I had never seen him before—he was from another brigade—but as he passed near and I could look into the deathly pale face of that young man with the heart-break of despair written on every feature, I said to myself, "This is a hundred times worse than death"; and I found myself wildly wishing that he had been shot dead in battle! When the parade was dismissed we went back to our quarters in awe-struck silence, broken only by expressions of deep compassion.
In strong contrast with this, the grandest and most impressive scene we witnessed was the review of the army by President Lincoln.
It was on a dull wintry day. We marched several miles from our camp before we came, early in the morning to the reviewing ground, which was a vast, desolate, open space, mostly level but with little hillocks here and there. Upon one of these we halted waiting for the mustering of the gathering host. For hours the dark lines of men in blue poured in from every direction until all the plain and every little hilltop was alive with them.
For six or seven months we had been members of the great army; we had shared its toils and perils, we had lived its life, we had felt the throbbing of its mighty pulse in our own blood, we had been part of its long line of battle; yet we had never as yet seen the assembly of our brethren in arms. Now the plain was growing black with them; a hundred thousand men were forming in apparently solid masses, the battle-flags of the regiments waving close together.
The scene was the more impressive because there were no idle spectators. This was no gala day for curious, gazing, merry-making crowds, and brilliant costumes, and feasting and huzzas; but solemnly, silently save for the measured tramp of battalions and the rolling of the drums a nation's strength was massing as if to weigh itself, to feel itself and ask its own soul if it were fit for the mighty work and the awful sacrifices awaiting it.
We could not know then that Chancellorsville, Gettysburg, the Wilderness, Spottsylvania, Cold Harbor, Petersburg, written across the scroll of a short two years to come were holding in their fateful though glorious names the doom of death or wounds for more in number than all the thousands of us who beheld each other that day. But we felt that a heavy-laden future was swiftly coming toward us; we could almost hear the rustling of her wings in the air of the leaden sky under which, apart from the world, alone with ourselves and God, we stood a great brotherhood of consecrated service.
But now our moment has come.
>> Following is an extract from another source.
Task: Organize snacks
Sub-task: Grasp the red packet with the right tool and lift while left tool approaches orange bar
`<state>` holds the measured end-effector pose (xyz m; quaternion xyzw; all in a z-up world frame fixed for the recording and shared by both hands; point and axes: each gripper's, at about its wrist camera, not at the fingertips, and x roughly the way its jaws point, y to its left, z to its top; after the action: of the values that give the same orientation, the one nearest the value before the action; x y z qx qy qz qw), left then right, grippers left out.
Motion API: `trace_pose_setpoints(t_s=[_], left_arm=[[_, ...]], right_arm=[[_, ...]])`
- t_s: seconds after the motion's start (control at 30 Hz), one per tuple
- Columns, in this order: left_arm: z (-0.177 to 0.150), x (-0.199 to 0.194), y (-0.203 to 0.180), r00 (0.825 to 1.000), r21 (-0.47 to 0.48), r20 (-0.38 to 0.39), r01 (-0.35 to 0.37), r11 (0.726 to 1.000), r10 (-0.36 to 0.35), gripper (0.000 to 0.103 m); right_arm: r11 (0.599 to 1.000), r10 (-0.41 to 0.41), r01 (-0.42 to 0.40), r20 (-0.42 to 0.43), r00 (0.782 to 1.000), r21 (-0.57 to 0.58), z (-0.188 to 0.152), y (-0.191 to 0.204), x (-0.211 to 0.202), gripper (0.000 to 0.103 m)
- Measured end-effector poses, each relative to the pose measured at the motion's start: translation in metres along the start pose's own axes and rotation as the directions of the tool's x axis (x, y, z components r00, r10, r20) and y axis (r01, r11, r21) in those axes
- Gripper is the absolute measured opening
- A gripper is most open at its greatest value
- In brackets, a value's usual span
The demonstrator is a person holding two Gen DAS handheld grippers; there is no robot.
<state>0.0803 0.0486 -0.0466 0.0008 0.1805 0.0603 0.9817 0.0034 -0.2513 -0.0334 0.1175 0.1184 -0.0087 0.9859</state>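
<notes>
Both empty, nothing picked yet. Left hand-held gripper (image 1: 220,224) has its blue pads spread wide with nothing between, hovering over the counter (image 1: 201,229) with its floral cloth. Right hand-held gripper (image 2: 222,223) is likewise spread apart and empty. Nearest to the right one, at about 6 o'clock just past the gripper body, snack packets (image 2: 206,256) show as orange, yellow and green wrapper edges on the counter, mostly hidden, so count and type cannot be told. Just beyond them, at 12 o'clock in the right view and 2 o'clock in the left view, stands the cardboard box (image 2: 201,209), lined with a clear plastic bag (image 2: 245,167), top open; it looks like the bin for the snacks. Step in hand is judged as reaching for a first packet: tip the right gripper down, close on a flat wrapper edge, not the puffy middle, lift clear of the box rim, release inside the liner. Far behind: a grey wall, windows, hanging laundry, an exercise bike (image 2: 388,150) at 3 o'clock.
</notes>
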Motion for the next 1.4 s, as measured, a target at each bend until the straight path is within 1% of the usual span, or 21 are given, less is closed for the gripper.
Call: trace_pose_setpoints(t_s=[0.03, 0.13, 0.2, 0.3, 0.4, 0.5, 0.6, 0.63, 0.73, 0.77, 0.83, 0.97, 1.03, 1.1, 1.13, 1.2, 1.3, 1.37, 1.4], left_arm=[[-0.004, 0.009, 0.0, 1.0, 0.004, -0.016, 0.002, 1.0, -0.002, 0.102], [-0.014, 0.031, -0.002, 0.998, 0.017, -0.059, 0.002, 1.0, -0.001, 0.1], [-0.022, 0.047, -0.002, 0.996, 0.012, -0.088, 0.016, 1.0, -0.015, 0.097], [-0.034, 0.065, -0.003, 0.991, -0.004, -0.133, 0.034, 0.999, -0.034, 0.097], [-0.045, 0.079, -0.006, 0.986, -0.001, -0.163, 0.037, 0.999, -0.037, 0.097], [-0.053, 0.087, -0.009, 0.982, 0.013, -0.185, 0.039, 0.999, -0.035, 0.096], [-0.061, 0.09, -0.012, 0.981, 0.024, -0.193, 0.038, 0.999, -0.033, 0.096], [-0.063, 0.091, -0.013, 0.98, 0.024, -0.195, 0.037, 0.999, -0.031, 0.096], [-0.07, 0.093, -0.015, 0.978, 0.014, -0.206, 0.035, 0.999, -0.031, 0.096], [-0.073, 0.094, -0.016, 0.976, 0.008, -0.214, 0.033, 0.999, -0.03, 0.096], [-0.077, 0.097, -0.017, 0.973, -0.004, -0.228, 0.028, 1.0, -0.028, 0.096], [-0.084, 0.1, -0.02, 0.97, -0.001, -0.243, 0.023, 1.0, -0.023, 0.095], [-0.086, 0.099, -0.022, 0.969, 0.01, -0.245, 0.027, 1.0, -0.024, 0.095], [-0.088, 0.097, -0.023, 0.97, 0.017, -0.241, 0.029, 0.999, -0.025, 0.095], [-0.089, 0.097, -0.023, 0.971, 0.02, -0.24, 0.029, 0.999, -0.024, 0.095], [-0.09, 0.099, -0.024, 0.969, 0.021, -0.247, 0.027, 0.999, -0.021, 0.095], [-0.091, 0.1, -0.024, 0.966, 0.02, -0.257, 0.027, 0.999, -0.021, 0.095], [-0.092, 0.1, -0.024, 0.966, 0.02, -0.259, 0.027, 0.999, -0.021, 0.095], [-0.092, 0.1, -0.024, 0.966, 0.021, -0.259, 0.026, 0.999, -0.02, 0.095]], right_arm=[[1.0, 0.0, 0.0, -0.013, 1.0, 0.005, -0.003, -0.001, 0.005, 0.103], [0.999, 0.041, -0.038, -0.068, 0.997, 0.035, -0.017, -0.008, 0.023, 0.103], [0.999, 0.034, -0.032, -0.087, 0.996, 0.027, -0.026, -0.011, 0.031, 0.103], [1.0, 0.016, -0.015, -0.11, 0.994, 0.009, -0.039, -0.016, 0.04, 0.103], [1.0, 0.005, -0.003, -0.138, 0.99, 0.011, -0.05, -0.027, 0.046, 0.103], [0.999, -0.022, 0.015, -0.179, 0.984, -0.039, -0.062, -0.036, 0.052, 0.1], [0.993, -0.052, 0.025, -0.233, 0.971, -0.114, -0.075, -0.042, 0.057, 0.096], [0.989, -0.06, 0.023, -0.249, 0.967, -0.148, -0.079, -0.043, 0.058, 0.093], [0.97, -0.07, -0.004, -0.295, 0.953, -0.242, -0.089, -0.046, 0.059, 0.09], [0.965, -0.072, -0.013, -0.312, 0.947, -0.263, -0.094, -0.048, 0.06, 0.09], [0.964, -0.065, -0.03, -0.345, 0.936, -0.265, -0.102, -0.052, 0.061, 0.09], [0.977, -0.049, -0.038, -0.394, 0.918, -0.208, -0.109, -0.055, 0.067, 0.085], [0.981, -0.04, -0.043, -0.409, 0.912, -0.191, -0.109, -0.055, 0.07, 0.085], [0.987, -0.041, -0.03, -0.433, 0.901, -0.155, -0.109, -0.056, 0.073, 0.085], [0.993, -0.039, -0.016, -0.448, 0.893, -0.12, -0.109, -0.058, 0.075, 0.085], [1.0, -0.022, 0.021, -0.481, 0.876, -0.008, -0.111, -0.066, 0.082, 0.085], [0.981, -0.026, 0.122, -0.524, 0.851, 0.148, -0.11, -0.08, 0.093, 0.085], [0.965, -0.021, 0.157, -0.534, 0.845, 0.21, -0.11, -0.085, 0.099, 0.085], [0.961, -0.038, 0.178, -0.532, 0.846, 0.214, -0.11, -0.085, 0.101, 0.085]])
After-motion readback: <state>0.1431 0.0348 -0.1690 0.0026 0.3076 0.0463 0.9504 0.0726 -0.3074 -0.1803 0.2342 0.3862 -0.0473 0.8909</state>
We take our place in the moving ranks. We marched in close column with double company front, so that each regiment took up small space. As we neared the reviewing stand the tall figure of Lincoln loomed up. He was on horseback and his severely plain, black citizen's dress set him in bold relief against the crowd of generals in full uniform grouped behind him. Distinguished men were among them; but we had no eyes save for our revered President, the Commander-in-Chief of the Army, the brother of every soldier, the great leader of a nation in its hour of trial. There was no time save for a marching salute; the occasion called for no cheers. Self-examination, not glorification had brought the army and its chief together; but we passed close to him so that he could look into our faces and we into his.
None of us to our dying day can forget that countenance! From its presence we marched directly onward toward our camp and as soon as "route step" was ordered and the men were free to talk they spoke thus to each other: "Did you ever see such a look on any man's face?" "He is bearing the burdens of the nation." "It is an awful load; it is killing him." "Yes, that is so; he is not long for this world!"
Concentrated in that one great, strong yet tender face, the agony of the life or death struggle of the hour was revealed as we had never seen it before. With new understanding we knew why we were soldiers.